Filter the material below down to the lines containing the word "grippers".

++++++++++

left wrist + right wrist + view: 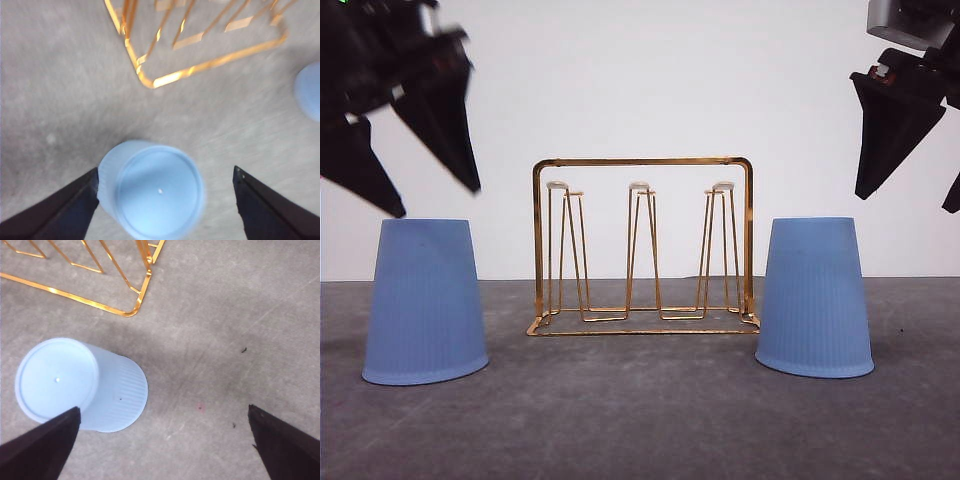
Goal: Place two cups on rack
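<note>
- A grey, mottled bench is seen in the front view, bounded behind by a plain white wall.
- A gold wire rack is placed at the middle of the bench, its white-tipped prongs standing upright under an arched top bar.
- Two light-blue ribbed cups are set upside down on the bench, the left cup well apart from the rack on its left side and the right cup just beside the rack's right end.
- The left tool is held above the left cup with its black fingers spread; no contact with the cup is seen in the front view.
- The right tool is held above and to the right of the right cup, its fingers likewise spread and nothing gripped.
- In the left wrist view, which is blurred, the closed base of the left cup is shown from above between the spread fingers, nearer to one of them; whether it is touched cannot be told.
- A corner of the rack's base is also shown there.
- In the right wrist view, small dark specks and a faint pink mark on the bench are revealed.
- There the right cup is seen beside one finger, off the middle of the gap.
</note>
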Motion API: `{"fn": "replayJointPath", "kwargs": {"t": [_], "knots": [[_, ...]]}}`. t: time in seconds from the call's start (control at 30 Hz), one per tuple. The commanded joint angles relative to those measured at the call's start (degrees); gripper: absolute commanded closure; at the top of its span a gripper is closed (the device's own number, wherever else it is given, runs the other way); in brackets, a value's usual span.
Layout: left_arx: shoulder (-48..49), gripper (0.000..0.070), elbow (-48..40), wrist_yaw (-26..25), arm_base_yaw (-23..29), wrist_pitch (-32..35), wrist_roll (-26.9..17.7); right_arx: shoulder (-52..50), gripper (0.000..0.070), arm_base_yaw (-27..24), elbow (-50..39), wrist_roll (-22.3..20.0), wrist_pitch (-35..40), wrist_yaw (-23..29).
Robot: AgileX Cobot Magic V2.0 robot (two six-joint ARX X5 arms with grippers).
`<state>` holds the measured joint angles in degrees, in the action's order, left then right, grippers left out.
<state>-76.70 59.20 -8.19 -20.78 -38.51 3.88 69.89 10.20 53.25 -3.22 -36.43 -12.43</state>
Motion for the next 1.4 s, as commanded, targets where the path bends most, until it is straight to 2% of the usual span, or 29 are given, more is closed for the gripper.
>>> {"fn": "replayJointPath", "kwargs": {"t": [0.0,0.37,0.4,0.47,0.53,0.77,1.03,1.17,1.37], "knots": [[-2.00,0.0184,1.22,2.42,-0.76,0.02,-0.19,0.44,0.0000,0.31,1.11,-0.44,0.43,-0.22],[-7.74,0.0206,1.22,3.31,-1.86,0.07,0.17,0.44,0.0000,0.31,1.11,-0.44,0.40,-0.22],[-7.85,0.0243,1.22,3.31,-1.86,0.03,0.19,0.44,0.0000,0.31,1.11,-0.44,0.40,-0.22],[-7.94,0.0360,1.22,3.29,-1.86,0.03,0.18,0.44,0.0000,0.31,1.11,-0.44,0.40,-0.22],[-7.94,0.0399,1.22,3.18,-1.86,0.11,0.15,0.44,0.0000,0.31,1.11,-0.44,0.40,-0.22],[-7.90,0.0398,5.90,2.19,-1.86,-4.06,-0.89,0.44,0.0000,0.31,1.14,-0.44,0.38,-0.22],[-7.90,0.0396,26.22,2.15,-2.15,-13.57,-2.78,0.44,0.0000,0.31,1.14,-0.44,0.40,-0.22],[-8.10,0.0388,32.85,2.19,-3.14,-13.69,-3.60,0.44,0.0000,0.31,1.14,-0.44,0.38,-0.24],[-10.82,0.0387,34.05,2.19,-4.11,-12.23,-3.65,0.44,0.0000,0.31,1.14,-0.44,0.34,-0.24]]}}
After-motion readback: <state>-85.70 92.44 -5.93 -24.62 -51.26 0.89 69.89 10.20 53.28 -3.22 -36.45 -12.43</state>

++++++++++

Result of the exercise
Robot: AgileX Cobot Magic V2.0 robot (two six-joint ARX X5 arms with grippers).
`<state>` holds the measured joint angles in degrees, in the action's order, left then right, grippers left out.

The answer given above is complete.